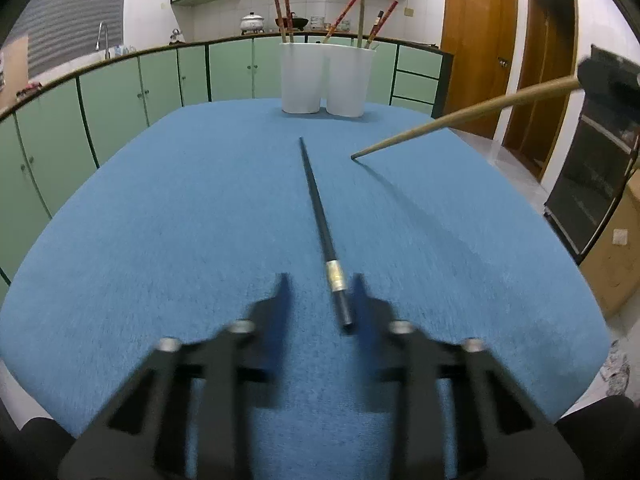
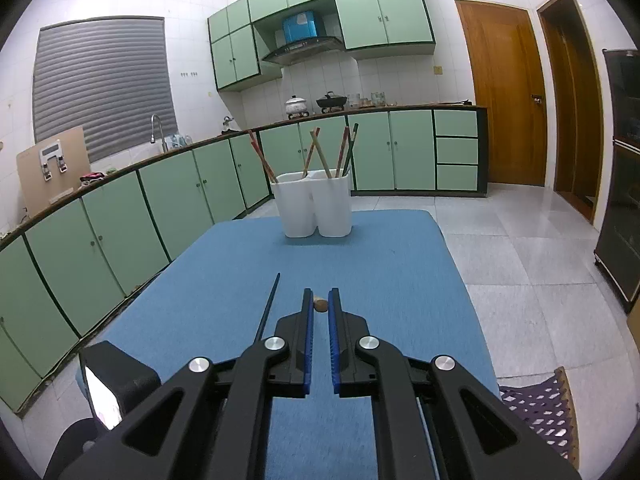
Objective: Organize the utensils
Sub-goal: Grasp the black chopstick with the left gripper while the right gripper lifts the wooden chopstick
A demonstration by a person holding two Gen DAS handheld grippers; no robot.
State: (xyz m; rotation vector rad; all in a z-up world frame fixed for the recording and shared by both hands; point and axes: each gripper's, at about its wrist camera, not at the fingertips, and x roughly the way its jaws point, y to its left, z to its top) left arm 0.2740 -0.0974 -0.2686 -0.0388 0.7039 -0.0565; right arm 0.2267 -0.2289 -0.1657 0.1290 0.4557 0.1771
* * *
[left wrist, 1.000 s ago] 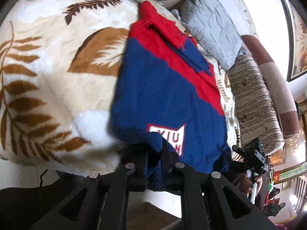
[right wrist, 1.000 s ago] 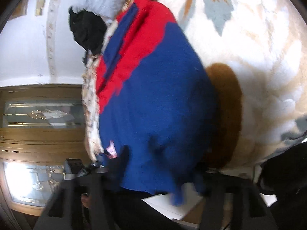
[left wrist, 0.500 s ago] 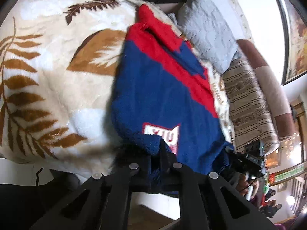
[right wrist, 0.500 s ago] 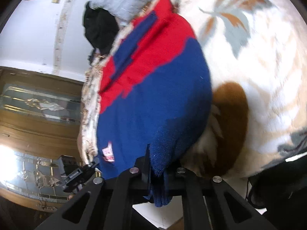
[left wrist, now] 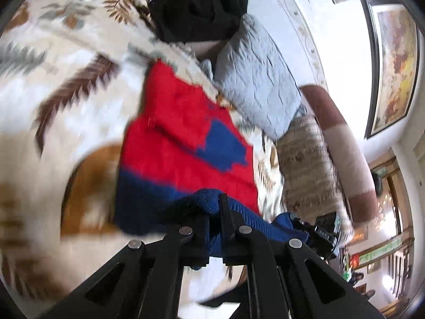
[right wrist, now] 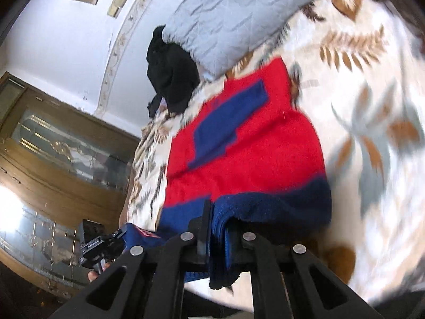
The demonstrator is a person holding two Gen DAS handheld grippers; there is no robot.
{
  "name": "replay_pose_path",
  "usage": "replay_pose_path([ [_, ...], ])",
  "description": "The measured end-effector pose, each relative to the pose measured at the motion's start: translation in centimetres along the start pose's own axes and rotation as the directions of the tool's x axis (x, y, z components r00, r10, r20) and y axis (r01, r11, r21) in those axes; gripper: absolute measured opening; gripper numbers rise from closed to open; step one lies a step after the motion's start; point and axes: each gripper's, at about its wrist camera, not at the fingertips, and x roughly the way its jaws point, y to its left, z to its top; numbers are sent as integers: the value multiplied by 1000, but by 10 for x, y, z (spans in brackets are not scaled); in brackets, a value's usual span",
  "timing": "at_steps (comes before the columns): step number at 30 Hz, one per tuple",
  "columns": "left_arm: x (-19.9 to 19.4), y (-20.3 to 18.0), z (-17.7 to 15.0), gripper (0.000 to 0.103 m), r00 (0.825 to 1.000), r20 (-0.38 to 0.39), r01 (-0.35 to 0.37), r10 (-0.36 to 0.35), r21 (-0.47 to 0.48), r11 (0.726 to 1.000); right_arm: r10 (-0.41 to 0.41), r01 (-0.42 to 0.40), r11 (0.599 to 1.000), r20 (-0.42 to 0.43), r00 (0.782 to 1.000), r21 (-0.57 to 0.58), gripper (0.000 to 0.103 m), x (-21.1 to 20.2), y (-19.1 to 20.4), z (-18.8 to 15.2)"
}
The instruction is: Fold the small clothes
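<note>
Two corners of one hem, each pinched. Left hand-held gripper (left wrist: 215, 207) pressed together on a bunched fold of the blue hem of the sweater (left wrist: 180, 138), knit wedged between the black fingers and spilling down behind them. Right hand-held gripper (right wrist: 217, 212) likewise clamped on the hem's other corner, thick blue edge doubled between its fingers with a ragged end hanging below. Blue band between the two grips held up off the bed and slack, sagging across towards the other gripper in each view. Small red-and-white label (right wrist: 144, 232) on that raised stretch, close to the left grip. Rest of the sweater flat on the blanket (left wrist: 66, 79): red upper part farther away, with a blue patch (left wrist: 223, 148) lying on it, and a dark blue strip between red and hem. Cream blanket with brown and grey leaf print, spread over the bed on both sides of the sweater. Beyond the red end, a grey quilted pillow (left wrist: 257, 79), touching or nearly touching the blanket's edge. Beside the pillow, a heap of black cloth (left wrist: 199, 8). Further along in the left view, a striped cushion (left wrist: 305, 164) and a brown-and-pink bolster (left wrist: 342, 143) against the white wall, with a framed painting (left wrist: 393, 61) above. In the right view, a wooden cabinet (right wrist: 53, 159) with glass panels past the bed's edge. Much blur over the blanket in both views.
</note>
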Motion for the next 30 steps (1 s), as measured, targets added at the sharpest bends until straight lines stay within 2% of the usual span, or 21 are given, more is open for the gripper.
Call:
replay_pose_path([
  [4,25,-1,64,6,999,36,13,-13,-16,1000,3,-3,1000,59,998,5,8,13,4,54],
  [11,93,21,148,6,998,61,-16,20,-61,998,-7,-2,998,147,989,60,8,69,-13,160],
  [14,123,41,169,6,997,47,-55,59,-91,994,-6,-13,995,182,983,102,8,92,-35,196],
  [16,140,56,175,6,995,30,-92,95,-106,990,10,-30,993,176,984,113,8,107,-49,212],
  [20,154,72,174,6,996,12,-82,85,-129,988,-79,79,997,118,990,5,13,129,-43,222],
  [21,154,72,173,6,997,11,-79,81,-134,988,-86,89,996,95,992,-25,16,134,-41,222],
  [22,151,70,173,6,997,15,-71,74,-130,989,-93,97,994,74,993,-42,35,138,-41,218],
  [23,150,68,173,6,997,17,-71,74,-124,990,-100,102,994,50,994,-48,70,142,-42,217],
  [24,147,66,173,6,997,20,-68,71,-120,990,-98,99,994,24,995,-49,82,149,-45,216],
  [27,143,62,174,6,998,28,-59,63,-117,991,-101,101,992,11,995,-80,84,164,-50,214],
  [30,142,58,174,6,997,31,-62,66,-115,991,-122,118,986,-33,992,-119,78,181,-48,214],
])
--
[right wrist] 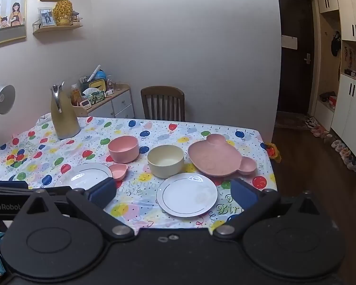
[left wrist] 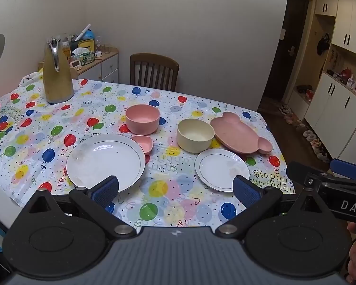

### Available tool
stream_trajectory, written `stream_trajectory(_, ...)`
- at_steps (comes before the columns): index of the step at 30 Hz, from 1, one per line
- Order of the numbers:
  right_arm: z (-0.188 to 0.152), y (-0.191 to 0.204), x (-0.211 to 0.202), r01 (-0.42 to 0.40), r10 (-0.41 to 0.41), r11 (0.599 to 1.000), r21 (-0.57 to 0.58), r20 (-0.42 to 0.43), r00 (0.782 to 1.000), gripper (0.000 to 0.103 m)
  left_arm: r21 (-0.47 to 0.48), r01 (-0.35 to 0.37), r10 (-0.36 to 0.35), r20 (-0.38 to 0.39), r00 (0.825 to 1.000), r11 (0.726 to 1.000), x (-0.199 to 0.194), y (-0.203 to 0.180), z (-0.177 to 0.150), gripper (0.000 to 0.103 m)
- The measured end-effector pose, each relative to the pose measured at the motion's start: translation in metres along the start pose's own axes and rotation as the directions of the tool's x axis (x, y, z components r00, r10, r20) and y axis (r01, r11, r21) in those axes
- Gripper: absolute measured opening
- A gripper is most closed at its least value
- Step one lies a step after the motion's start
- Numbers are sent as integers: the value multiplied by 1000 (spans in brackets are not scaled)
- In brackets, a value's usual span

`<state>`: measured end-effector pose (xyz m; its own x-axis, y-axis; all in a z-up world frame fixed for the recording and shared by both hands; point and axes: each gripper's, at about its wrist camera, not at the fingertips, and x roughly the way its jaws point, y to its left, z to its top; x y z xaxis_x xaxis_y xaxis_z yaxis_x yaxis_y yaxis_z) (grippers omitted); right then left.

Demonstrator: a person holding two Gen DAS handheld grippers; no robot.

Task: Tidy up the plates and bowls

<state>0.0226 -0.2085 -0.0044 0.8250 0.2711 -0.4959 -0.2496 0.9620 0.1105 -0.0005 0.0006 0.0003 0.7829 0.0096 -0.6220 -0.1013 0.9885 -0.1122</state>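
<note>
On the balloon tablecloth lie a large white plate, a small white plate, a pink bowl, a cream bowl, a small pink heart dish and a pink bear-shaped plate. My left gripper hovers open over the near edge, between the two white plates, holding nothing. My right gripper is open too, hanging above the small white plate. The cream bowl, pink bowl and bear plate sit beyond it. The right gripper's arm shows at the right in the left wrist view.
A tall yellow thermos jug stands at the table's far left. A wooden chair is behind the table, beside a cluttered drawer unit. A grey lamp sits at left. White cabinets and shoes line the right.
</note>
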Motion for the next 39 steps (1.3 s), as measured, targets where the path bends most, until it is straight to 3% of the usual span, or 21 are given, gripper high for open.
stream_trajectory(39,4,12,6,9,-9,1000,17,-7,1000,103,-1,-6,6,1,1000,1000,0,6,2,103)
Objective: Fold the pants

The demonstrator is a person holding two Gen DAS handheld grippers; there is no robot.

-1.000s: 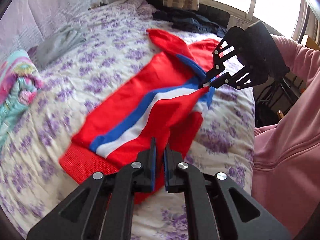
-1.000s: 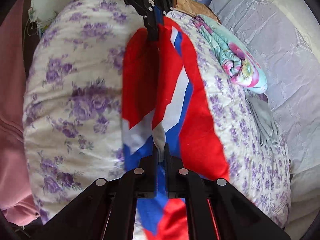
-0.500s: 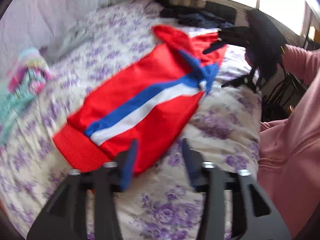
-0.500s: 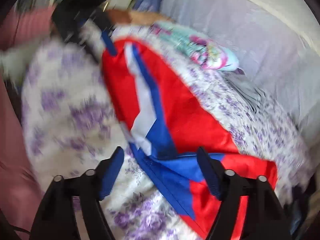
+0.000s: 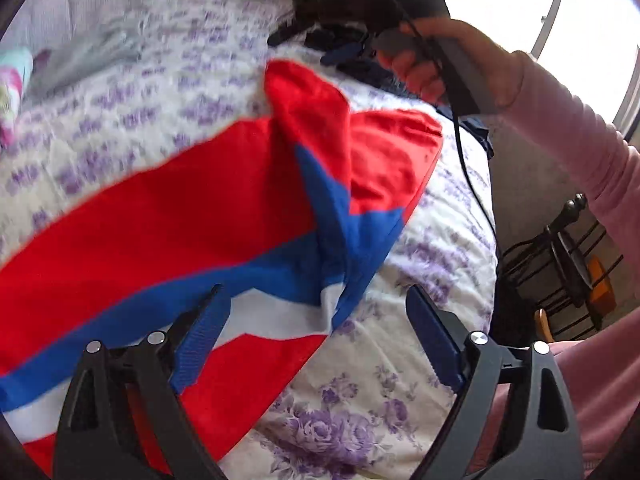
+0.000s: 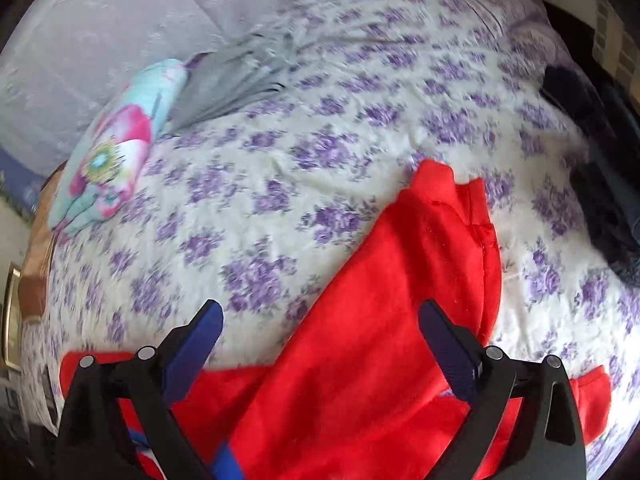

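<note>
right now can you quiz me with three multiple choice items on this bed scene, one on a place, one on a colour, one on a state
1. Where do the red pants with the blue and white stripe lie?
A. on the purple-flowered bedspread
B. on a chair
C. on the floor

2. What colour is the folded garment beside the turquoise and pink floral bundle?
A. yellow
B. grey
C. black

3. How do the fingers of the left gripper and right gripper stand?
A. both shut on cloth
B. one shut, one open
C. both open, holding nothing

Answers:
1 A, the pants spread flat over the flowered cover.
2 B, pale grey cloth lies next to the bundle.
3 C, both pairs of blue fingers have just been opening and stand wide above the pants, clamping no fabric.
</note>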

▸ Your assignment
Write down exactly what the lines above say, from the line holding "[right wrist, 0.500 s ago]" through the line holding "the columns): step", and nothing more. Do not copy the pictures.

▸ Output below
[right wrist, 0.500 s ago] 
[left wrist, now] 
[right wrist, now] 
The demonstrator is a person holding two Gen DAS handheld grippers; there is no robot.
{
  "name": "replay_pose_path",
  "usage": "replay_pose_path([ [_, ...], ])",
  "description": "The measured end-effector pose, each relative to the pose measured at the motion's start: translation in centimetres along the start pose's own axes and rotation as the directions of the tool's x axis (x, y, z components r00, r10, r20) and y axis (r01, r11, r21) in those axes; gripper: absolute measured opening; gripper numbers rise from closed to open; step one lies a step after the motion's start; point and axes: each gripper's, at about its wrist camera, not at the fingertips, and x roughly the way its jaws point, y to its left, z to its top; numbers are sent as integers: the value multiplied by 1000, but by 10 for x, y, z (spans in brackets are not scaled); in brackets, a value's usual span",
  "timing": "at_steps (comes before the columns): step number at 30 Hz, one per tuple",

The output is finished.